查看PostgreSQL数据库日志,发现有一堆如下日志输出,持续时间约60秒:
2010-10-27 10:31:54.299 CST,"xxxx","xxxx",32212,"192.168.169.33:36466",4cbd13c4.7dd4,28,"INSERT waiting",2010-10-19 11:43:00 CST,9/461231,100827970,LOG,00000,"process 32212 still waiting for ExclusiveLock on extension of relation 22650 of database 22240 after 1000.889 ms",,,,,,"INSERT INTO tbl_download_stat .......................
从数据库日志上看正在等待数据库对象物理存储扩展的操作。根据PRIMARY KEY查看这些记录在数据库中的物理存储位置,发现都是新建BLOCK的操作。
如:select ctid,cmin,cmax,xmin,xmax,* from tbl_download_stat where pk_column='';
..............................
返回结果如:
(364981,1)
(364982,1)
(364983,1)
(364984,1)
(364985,1)
(364986,1)
格式为(block number in the file,tuple id in the block),从结果上看这些操作都是新建BLOCK的操作。

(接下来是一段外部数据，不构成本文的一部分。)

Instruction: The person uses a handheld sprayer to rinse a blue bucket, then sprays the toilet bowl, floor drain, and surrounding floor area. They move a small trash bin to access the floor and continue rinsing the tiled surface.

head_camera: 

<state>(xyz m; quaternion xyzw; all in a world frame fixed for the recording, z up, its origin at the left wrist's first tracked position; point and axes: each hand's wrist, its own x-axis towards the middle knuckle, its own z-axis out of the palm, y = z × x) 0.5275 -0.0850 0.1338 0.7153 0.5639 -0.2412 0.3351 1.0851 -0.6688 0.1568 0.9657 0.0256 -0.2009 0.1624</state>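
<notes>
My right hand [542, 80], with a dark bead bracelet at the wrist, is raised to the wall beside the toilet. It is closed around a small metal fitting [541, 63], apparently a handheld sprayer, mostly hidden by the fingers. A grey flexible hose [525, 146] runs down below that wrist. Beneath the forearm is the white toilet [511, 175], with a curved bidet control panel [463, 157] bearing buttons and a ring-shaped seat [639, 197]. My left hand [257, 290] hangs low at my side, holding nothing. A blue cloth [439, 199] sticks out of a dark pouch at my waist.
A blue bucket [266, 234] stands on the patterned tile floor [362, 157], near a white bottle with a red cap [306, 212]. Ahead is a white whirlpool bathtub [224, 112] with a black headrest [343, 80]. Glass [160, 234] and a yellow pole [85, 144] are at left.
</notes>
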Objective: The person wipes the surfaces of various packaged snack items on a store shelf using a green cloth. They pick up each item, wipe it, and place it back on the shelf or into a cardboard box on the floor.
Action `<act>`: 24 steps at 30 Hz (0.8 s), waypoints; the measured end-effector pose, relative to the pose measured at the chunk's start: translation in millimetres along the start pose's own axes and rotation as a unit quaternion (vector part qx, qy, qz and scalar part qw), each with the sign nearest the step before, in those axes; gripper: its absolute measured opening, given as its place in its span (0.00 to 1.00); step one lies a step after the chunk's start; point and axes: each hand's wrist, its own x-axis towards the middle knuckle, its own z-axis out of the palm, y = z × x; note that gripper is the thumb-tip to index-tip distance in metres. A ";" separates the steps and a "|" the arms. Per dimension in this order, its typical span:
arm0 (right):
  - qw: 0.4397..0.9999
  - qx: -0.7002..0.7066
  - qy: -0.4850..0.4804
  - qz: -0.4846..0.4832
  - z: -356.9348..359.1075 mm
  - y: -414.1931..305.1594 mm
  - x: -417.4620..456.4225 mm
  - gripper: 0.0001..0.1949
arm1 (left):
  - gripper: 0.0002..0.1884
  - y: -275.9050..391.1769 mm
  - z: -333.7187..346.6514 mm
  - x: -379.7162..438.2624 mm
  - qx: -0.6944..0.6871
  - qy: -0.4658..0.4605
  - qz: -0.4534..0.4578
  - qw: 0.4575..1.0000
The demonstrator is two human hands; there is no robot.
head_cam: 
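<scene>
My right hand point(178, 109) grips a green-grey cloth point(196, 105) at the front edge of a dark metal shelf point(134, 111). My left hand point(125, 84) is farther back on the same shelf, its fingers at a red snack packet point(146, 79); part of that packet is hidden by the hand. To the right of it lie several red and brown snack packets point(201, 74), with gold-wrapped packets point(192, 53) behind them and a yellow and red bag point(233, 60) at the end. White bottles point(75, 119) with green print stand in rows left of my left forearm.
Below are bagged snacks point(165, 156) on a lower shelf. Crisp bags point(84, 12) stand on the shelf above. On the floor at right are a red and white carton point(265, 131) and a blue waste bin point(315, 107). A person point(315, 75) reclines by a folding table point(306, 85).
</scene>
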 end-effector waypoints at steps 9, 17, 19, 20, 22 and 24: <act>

说明对存储的写操作被堵了1分钟左右。否则不会有大量的申请新建BLOCK的操作。
process 32212 still waiting for ExclusiveLock on extension of relation 22650 of database 22240 after 1000.889 ms
deadlock_timeout = 1s这个参数决定等待超过1秒的都会输出到数据库日志.
这里的ExclusiveLock和数据库逻辑层面的锁是两回事,可以使用Dynamic Tracing来跟踪。
【附】
A Fabric License allows you to connect two or more switches to form a fabric.
Trunking allows a frame-level load sharing on two or more ISLs (Inter Switch Links) between two switches.
A Fibre Channel environment usually requires that all frames are received in the same order they were sent. By default, traffic between any two devices uses only one ISL (Inter Switch Link), even if two or more interconnects exist to avoid that a frame gets ahead of one that was sent earlier.
Trunking uses special hardware features within a switch and has some requirements, e.g. only a subset of ports can form a trunking group or the distance of all ISLs within a trunk must be within a certain range.
ISL是帧级别的负载共享机制。但并不是所有的帧都可以用到多端口来共享负载,因为还有接收顺序的关系(可能和源地址有关系)。